# Copper Bolus



## Stacie1205 (Mar 26, 2011)

How often do you do it, what are you using, and how much? I don't notice anyone showing signs but I just want to know everyone's thoughts/practices. What are you using? Is it something you do routinely as a preventive or just when you notice a deficiency?


----------



## freedomstarfarm (Mar 25, 2011)

My area is Copper deficient and I started seeing a few signs like fishtail. 
I decided that I would give copper bolus 2x a year. 
I got mine from Jeffers in the larger caps. 


I open up the cap and weigh it into smaller caps that I just put onto of a handful of feed for each goat on the stand so I know they ate it. 
I do have a few that eat around it and those I put it in the back of their mouth from the side and hold it closed till they swallow. 
The weighted dose is 1 gram per 22# of goat.


----------



## liz (Oct 5, 2007)

I just bolused mine for the first time this past Spring...they are on a great mineral now too and I do plan to bolus with the 1 gram per 22lbs dose because I noticed a red fringe on my black does, once I can get a battery for my scale, I use a paste wormer syringe as a bolus gun and hold the capsule on the end of the plunger with a bit of probiotic paste, stick the end in the back corner of the goats mouth and push, it's best that they not chew the capsule to ensure that as many of the copper rods stay in the gut as possible, as opposed to those teeny rods going through the digestive tract and end up out the other end.


----------



## freedomstarfarm (Mar 25, 2011)

liz said:


> I just bolused mine for the first time this past Spring...they are on a great mineral now too and I do plan to bolus with the 1 gram per 22lbs dose because I noticed a red fringe on my black does, once I can get a battery for my scale, I use a paste wormer syringe as a bolus gun and hold the capsule on the end of the plunger with a bit of probiotic paste, stick the end in the back corner of the goats mouth and push, it's best that they not chew the capsule to ensure that as many of the copper rods stay in the gut as possible, as opposed to those teeny rods going through the digestive tract and end up out the other end.

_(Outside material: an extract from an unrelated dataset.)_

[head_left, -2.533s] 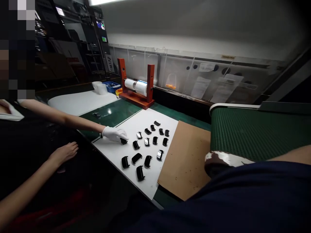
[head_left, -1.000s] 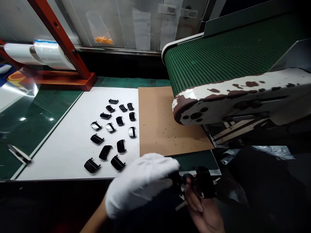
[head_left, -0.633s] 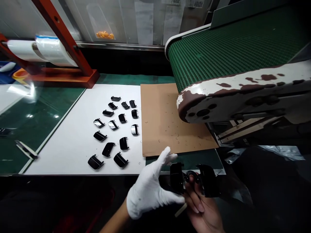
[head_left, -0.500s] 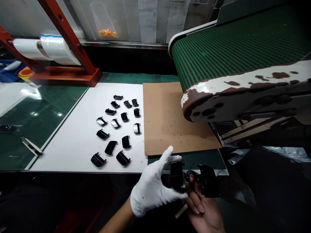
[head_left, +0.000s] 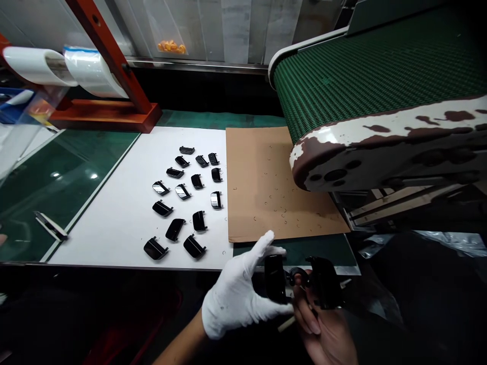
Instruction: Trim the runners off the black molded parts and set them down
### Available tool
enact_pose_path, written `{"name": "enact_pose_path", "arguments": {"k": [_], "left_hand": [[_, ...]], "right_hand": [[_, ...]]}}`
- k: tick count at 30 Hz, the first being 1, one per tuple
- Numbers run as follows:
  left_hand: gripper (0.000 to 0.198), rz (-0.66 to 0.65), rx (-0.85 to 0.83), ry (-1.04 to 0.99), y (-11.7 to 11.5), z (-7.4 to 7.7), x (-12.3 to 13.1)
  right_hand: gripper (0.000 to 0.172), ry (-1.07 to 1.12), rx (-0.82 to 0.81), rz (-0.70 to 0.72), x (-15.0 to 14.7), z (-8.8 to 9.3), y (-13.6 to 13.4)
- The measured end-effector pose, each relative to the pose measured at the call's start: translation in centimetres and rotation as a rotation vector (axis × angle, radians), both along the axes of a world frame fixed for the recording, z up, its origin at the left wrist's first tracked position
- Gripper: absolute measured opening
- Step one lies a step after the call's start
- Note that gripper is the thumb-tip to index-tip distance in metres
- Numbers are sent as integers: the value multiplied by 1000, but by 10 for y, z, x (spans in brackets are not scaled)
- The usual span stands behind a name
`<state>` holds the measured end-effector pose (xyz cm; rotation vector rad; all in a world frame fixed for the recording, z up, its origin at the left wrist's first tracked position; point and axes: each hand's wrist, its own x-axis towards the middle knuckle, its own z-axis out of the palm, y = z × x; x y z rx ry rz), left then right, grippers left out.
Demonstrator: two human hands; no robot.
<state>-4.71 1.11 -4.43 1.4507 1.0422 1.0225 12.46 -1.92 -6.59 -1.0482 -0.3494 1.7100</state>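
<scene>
My left hand [head_left: 238, 291], in a white glove, grips a glossy black plastic part [head_left: 275, 279] between thumb and fingers. My right hand [head_left: 323, 324] is bare. Its fingers curl beneath a second black plastic part [head_left: 327, 283] and a small dark ring-shaped piece [head_left: 297, 276] that sits between the two parts. Whether the pieces are joined is too dark to tell. A thin pale stick [head_left: 287, 324] pokes out by the right fingers. Several similar black parts [head_left: 198, 221] lie spread over the white sheet [head_left: 114, 223] to the left.
Brown cardboard [head_left: 251, 177] strewn with tiny curled bits lies beyond my hands. A green conveyor belt [head_left: 373, 76] overhangs it at right. Film rolls [head_left: 91, 71] hang on an orange stand [head_left: 106, 114]. A cutter [head_left: 51, 225] lies at left, near another person's fingertips [head_left: 2, 238].
My hands keep nearly the same hold on the black parts. At far left, clear film now stretches down from the rolls, and another person's fingertips have appeared. The view has shifted slightly.
</scene>
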Motion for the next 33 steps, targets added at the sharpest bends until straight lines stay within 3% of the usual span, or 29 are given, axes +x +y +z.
{"name": "enact_pose_path", "arguments": {"k": [8,17,21,25,29,33], "left_hand": [[101,-116,34,95,3,-1,-8],[93,-270,145,549,17,35,-12],[81,-342,186,621,22,40,-11],[83,-359,213,749,24,40,-9],[78,-323,355,638,20,34,-9],[87,-242,486,408,10,23,-11]], "right_hand": [[30,-215,65,-27,4,3,4],[40,-335,96,-38,0,10,9],[34,-361,102,-18,1,12,9],[33,-372,98,10,1,15,9],[37,-343,91,34,3,16,7],[32,-278,72,50,8,21,2]]}}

Love the paste wormer tube for dosing! Most of my goats seam to swallow them whole but a few will chew it up and then I wonder how much goes and stays in the right body part to really help.


----------



## goathiker (Apr 14, 2011)

The thinking of chewing the rods causes them to be used faster or shed faster has pretty much been proven wrong now. I've seen several studies done on this subject and some of the bigger breeders have been doing this and taking liver biopsies for information. It does seem to bear out that the method of administeration has nothing to do with how well the copper works. It still sinks into the rumen even if top dressed on grain or given in applesauce or yogurt.
This is good for the people that don't know how to bolus or are afraid of the procedure. They can still get the copper into the animals and know that it is doing what it is supposed to.


----------



## freedomstarfarm (Mar 25, 2011)

goathiker said:


> The thinking of chewing the rods causes them to be used faster or shed faster has pretty much been proven wrong now. I've seen several studies done on this subject and some of the bigger breeders have been doing this and taking liver biopsies for information. It does seem to bear out that the method of administeration has nothing to do with how well the copper works. It still sinks into the rumen even if top dressed on grain or given in applesauce or yogurt.
> This is good for the people that don't know how to bolus or are afraid of the procedure. They can still get the copper into the animals and know that it is doing what it is supposed to.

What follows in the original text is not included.